Problem to work on —
From the records below, find each line with the string "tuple" and copy it.

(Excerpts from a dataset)

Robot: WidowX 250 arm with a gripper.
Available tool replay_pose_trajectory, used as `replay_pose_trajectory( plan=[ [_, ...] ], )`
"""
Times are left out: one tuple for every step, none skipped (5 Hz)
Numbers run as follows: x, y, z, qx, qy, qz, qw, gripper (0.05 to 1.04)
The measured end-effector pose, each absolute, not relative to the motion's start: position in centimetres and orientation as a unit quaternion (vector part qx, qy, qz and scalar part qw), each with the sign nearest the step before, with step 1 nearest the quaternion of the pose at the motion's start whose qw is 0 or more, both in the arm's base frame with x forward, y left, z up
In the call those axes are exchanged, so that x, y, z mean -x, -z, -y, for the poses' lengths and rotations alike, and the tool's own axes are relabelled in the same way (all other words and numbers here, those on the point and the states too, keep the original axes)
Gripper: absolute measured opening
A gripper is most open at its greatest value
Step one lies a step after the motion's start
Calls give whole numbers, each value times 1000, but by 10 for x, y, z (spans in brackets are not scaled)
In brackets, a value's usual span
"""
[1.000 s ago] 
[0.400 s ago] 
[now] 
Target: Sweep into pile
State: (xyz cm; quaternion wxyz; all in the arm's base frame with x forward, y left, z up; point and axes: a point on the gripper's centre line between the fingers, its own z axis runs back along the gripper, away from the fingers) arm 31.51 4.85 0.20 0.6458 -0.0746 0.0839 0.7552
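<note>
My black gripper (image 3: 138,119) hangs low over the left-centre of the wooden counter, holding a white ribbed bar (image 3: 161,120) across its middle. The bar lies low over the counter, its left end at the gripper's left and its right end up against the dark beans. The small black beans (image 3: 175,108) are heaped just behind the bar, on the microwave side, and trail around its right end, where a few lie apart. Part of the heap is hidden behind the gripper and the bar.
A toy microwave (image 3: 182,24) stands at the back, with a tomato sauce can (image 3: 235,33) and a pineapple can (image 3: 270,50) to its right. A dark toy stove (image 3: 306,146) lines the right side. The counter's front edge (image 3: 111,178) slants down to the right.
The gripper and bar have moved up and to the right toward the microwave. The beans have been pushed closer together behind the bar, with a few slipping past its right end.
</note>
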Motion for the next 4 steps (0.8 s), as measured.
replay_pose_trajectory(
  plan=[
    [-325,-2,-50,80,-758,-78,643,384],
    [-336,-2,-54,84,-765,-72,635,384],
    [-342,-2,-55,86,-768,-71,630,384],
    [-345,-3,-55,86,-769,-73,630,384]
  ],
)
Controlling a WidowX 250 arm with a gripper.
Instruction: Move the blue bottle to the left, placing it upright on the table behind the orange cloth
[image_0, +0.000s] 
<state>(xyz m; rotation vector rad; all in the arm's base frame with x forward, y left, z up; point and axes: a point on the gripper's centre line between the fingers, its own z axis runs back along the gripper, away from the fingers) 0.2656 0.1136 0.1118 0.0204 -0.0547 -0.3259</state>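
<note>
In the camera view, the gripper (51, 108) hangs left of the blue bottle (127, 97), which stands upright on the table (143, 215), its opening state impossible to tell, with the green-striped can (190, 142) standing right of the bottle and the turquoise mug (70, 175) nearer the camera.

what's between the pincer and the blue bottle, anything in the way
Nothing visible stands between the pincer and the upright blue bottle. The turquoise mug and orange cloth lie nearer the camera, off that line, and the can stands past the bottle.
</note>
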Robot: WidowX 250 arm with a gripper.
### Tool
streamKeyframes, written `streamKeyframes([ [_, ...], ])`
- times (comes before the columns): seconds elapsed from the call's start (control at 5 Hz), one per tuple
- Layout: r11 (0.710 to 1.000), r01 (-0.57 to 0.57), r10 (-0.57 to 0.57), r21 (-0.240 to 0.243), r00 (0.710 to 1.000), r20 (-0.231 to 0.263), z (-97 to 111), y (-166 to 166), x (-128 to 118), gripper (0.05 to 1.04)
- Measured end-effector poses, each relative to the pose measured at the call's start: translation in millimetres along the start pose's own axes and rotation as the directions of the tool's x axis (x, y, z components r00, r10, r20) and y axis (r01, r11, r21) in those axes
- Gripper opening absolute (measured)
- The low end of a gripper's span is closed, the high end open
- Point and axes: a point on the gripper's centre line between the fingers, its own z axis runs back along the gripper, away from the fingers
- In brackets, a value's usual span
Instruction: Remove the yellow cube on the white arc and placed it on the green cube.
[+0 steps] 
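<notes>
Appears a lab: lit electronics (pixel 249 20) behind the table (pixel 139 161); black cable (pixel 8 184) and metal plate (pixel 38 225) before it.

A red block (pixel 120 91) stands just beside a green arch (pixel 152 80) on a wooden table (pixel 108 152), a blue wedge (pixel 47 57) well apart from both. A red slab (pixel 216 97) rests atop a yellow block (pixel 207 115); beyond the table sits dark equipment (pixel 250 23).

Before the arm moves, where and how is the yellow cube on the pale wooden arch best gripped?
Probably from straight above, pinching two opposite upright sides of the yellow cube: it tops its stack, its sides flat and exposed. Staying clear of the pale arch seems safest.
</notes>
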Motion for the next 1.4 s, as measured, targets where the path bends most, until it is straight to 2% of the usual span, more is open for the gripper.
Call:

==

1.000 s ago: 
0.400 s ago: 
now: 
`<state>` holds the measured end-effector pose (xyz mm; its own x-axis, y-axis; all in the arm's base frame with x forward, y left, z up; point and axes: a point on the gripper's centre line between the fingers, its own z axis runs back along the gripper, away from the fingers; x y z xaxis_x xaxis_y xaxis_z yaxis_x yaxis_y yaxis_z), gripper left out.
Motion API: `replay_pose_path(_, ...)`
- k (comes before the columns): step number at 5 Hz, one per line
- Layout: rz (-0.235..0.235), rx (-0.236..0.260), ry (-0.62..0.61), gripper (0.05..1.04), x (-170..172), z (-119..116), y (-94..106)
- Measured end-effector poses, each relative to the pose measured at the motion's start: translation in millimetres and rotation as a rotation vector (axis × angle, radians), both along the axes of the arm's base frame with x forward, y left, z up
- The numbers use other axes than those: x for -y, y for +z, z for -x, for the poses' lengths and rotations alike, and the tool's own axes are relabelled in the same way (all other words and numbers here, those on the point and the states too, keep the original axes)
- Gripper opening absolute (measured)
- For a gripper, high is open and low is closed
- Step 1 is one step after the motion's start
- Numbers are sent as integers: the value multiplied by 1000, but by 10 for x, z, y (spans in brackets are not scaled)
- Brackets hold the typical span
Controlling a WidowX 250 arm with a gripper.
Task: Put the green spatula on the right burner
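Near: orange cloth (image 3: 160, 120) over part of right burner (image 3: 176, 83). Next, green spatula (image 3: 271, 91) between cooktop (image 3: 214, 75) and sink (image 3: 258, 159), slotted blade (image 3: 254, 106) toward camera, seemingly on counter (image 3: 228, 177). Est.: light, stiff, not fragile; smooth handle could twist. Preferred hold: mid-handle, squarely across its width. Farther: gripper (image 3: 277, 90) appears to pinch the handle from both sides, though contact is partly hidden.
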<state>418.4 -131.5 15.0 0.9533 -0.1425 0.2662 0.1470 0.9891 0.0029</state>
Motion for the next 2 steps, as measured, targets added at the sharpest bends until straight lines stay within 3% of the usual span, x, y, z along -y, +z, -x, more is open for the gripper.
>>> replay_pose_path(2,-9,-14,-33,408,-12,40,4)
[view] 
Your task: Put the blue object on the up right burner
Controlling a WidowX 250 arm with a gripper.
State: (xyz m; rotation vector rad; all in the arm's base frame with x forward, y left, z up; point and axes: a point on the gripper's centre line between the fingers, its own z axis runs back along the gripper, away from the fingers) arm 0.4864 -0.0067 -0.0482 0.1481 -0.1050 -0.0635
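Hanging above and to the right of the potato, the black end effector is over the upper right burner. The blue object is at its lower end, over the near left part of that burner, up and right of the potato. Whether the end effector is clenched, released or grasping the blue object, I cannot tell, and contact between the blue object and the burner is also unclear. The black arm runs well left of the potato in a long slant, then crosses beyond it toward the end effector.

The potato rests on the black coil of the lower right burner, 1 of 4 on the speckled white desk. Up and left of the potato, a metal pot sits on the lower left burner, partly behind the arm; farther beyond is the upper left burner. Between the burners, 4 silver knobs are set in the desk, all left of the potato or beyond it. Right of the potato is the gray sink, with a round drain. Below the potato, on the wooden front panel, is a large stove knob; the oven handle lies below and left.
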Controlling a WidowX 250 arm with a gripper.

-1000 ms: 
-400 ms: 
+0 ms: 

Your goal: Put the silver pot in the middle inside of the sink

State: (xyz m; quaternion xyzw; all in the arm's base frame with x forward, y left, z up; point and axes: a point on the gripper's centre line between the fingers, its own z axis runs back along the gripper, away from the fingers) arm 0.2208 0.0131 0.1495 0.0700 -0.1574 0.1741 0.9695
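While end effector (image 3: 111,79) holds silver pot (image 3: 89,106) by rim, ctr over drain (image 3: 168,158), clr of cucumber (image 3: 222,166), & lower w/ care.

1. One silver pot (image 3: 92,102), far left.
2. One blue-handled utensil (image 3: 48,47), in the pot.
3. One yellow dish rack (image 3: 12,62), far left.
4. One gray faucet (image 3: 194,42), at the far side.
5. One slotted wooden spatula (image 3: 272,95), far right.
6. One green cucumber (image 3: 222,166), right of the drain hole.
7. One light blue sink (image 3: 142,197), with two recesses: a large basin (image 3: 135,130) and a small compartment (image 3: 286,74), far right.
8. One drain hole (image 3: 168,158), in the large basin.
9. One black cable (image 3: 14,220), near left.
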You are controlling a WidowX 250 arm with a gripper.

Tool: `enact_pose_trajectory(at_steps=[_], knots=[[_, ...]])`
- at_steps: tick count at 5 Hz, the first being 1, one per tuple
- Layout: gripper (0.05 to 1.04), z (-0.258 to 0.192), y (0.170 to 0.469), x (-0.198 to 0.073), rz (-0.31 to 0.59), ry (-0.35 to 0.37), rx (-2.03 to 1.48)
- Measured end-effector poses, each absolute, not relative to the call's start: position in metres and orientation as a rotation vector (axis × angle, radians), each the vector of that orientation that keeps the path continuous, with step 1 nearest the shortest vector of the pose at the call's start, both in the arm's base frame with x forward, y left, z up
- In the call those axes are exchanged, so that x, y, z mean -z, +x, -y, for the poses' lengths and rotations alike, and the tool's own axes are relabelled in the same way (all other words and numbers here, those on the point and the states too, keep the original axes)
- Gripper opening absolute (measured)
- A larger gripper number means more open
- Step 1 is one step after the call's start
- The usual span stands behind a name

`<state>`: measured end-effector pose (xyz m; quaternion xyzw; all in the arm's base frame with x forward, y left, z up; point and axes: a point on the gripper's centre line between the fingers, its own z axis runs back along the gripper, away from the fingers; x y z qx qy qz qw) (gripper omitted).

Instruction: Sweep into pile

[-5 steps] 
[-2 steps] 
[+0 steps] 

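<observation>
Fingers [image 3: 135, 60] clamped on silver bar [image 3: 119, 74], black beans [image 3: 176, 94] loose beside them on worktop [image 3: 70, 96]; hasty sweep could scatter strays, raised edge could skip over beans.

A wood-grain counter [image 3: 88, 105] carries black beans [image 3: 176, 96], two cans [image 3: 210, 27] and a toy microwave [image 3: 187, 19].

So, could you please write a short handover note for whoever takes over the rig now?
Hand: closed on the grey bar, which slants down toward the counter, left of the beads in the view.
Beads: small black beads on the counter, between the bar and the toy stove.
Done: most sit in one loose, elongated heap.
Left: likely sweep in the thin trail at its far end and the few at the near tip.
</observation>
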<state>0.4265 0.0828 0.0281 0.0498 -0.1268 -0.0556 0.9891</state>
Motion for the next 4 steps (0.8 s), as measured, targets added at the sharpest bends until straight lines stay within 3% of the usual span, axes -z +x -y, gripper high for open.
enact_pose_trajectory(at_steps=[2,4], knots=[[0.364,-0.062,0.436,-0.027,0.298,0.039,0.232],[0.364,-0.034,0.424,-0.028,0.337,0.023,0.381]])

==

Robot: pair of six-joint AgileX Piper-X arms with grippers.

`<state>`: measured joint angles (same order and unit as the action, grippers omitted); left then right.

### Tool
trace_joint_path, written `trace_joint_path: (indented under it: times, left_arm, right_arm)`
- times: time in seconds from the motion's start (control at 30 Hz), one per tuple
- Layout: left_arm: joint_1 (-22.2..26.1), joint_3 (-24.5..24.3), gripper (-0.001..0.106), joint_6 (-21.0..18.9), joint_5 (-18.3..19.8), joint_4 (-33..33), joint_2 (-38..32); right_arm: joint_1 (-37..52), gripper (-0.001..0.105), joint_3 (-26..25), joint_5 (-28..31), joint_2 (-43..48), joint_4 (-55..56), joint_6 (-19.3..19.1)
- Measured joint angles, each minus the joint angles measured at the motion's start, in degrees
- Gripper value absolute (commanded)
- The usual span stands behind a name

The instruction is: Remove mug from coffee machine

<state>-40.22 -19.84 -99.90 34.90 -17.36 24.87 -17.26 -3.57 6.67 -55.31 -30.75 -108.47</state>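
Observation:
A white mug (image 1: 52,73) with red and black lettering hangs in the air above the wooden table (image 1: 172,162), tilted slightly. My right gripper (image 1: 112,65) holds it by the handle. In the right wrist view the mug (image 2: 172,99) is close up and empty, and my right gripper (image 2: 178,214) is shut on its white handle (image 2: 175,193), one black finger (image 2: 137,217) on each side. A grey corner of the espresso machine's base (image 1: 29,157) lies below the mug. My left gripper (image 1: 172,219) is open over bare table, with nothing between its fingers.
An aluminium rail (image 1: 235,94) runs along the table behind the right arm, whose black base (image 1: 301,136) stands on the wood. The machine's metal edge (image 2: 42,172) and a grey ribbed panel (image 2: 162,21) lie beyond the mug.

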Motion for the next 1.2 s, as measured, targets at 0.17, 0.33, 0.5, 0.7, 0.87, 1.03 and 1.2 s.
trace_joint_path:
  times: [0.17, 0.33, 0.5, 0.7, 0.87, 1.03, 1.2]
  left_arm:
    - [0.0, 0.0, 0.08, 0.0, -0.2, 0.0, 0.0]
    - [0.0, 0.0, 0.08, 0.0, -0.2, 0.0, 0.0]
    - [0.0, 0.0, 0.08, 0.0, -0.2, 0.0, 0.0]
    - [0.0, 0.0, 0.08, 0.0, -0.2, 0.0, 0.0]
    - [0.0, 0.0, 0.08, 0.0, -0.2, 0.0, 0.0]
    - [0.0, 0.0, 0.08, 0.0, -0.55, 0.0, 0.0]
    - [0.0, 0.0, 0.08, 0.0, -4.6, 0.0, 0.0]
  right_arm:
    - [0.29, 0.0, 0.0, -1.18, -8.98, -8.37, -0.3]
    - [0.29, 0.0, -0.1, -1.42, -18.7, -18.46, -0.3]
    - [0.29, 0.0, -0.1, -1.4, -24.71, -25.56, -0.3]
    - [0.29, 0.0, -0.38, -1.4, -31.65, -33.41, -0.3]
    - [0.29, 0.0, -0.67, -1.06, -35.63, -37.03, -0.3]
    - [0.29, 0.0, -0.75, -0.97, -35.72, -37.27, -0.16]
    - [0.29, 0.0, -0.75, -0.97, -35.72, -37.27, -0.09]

Result below —
Times are left out: one tuple for every step, none skipped (5 Hz)
- times (comes before the columns): seconds elapsed from the call's start (control at 5 Hz), one per tuple
- at_steps: tick count at 5 Hz, the first being 1, one per tuple
- times: time in seconds from the motion's start (control at 30 Hz), one per tuple

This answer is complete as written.